In 2018, the centenary of the end of the First World War was commemorated at the cemetery by representatives of foreign consulates in Jeddah who laid wreaths on the tombs of Hogan and Lapadu-Hargues.

An attack on the cemetery using an Improvised explosive device injured several people during the annual Armistice Day commemorations on 11 November 2020.

Commonwealth graves are managed by the Commonwealth War Graves Commission.

==1990s renovations==
The cemetery had fallen into disrepair since the 1920s, but was still used for the burials of non-Muslims.
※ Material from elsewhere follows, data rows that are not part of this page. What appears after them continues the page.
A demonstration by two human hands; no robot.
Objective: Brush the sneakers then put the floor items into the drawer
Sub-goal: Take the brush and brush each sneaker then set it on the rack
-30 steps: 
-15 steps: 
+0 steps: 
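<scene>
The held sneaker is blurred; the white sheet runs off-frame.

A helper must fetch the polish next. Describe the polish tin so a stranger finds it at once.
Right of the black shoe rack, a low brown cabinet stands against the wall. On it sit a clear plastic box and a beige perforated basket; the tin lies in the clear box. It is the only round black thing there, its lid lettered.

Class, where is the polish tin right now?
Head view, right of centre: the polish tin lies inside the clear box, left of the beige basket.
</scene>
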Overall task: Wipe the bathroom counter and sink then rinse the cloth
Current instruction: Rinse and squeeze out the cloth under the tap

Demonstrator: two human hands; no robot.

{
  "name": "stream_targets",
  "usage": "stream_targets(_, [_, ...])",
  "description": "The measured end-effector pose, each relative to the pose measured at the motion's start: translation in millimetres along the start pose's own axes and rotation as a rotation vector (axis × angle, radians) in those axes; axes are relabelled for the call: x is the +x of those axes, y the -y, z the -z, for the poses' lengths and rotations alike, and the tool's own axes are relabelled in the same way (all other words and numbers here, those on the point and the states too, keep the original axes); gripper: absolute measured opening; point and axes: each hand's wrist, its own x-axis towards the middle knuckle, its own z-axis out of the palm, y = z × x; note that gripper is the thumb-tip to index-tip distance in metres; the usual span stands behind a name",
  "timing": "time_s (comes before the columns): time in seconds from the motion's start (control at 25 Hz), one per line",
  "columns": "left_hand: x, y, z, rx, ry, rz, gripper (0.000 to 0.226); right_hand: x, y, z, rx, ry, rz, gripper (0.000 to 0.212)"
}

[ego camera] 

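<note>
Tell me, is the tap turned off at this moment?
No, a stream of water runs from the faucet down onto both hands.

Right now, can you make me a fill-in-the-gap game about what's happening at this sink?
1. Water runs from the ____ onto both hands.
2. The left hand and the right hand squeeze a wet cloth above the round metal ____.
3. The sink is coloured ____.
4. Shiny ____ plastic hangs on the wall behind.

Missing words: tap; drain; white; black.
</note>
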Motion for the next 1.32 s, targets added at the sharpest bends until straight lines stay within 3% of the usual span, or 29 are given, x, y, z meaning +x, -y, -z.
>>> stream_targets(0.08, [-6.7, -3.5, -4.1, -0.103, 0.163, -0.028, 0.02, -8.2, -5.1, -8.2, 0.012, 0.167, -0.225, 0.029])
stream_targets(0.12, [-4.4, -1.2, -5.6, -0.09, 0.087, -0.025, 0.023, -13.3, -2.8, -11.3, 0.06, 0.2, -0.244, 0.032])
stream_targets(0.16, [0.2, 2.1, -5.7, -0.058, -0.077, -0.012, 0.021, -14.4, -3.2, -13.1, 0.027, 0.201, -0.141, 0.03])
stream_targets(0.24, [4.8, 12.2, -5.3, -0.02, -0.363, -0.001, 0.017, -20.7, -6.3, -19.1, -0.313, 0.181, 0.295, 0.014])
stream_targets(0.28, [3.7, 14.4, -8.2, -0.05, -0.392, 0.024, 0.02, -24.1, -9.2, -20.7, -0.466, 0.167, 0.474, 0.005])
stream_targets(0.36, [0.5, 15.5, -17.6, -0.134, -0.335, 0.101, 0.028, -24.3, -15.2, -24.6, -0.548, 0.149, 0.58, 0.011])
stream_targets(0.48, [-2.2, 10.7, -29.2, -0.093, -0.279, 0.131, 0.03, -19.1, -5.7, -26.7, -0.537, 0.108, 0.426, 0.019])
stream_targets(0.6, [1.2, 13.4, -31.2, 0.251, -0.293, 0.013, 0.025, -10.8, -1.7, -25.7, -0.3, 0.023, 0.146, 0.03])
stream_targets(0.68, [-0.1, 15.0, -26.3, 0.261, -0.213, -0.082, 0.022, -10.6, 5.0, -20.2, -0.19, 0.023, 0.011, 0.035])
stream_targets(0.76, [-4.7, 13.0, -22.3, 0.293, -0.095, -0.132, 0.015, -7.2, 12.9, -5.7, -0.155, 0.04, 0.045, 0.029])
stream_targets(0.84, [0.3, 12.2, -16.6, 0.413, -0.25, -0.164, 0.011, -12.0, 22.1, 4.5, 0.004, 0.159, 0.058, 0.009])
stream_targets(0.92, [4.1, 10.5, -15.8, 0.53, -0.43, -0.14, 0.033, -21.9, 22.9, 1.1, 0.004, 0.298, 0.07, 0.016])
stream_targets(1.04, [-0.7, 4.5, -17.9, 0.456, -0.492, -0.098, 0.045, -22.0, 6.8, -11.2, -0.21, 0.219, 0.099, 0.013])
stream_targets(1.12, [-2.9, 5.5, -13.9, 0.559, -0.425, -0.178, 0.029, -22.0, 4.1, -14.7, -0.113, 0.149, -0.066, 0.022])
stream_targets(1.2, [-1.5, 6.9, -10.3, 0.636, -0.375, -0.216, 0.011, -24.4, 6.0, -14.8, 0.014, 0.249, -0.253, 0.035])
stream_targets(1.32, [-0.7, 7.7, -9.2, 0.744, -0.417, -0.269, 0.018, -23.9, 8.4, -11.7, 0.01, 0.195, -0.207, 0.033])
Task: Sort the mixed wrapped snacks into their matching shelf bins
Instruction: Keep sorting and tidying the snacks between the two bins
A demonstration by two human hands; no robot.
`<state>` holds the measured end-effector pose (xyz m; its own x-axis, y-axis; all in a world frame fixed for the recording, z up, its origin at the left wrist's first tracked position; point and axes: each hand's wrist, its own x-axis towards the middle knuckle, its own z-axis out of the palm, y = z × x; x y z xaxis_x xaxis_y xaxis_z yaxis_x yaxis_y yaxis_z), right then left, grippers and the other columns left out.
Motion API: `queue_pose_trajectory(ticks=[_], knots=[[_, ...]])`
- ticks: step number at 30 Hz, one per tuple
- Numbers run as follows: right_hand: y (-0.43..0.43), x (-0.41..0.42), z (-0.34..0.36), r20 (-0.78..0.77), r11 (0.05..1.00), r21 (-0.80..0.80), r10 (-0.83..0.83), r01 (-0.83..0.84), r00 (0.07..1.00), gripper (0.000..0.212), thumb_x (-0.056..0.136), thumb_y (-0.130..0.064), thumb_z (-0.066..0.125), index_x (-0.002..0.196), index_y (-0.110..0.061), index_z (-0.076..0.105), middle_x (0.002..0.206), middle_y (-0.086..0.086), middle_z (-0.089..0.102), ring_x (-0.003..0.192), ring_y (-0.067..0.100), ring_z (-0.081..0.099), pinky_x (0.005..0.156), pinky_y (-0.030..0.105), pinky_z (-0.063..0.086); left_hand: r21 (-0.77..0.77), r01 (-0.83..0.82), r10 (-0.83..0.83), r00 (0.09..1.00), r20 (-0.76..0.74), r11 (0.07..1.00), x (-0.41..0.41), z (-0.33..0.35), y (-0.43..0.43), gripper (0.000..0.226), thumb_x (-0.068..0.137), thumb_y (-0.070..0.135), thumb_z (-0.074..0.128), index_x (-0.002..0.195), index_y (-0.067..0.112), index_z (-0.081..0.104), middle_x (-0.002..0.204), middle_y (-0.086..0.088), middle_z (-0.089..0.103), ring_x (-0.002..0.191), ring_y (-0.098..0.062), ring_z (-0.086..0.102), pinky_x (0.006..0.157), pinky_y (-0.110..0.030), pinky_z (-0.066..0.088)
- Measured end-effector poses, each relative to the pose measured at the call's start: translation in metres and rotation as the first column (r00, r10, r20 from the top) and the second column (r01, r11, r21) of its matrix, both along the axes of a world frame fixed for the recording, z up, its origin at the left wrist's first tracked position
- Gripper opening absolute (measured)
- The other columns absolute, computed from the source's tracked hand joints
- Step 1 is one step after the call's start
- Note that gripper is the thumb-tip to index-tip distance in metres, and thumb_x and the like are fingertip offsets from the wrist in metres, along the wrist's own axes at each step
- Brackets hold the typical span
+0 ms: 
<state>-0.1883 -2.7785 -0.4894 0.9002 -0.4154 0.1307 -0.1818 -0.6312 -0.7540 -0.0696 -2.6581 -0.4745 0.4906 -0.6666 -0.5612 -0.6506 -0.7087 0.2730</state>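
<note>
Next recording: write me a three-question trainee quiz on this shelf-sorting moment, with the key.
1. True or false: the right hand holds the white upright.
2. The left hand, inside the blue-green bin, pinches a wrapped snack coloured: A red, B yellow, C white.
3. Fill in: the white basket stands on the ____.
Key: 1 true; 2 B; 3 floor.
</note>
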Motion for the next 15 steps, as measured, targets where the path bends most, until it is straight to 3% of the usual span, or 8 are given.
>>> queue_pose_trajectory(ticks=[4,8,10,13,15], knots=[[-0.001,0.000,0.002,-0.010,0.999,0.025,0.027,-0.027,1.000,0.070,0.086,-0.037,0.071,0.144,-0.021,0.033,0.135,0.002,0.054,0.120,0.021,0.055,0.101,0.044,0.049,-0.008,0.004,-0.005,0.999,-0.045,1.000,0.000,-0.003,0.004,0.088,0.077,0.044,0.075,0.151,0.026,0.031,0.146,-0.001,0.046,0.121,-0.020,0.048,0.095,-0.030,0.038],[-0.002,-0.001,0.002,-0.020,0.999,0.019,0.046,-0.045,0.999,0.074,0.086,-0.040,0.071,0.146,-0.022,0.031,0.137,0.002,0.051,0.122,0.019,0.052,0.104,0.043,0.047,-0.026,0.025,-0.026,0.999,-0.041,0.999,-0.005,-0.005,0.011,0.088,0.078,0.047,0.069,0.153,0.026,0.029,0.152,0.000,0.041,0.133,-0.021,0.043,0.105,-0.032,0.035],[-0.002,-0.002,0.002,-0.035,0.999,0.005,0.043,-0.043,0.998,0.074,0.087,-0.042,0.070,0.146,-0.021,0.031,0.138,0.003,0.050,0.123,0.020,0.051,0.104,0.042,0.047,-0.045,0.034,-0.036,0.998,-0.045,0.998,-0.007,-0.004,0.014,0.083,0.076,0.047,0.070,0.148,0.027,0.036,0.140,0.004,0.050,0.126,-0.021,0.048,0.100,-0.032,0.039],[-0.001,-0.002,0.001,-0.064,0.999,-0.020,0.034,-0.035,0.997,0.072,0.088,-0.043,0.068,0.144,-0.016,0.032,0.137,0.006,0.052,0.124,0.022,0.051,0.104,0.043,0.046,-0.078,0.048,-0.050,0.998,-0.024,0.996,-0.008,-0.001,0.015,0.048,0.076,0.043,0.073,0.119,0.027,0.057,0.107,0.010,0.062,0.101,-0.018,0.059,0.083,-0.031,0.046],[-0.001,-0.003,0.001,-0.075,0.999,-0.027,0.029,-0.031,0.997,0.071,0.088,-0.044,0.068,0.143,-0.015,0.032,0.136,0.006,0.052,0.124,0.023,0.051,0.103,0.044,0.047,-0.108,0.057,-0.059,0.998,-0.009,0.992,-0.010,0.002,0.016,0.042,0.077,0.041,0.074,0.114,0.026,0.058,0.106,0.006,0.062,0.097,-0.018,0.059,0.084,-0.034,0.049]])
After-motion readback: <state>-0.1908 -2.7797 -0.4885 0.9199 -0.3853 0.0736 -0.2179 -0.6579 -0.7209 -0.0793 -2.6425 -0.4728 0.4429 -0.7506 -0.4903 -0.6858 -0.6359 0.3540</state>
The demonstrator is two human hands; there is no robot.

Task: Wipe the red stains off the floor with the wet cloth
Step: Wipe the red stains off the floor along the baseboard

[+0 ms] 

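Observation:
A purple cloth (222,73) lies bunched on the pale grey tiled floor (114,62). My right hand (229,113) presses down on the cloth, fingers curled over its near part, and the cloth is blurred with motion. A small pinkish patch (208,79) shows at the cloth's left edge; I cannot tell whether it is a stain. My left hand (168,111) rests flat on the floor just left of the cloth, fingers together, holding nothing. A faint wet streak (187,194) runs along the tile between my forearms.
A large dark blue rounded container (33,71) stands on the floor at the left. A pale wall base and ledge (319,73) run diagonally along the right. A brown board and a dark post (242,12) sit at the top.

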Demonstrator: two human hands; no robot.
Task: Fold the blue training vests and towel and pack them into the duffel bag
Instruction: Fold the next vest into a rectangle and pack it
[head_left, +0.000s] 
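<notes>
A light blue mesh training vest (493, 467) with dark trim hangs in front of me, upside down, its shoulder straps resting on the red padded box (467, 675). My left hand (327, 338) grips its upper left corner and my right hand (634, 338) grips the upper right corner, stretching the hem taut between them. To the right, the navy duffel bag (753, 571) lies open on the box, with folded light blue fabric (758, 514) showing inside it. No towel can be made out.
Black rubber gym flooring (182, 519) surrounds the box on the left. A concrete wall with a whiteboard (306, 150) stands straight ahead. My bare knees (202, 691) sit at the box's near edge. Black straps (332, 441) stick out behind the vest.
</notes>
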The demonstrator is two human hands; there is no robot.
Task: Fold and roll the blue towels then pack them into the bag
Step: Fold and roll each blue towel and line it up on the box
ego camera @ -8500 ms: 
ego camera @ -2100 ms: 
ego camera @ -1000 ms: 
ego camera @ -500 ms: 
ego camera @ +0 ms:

A committee was formed in the early 1990s by local consulates, and a company chosen by the German consulate was engaged to refurbish the cemetery in 1995. The renovations cost 350,000 riyals and were funded by the local consulate and donations from companies and individuals.

The cemetery was made level and the wall was repainted and repaired. Cenotaphs were cleaned and old concrete gravemarkers were replaced by marble tombstones. Gravemarkers of historic significance were moved against the western wall of the cemetery to maximise space. Vegetation including trees and vines were planted. In 2000, the Dutch Consulate, on behalf of the consulate committee, applied to the Saudi Ministry of Foreign Affairs for a new burial plot.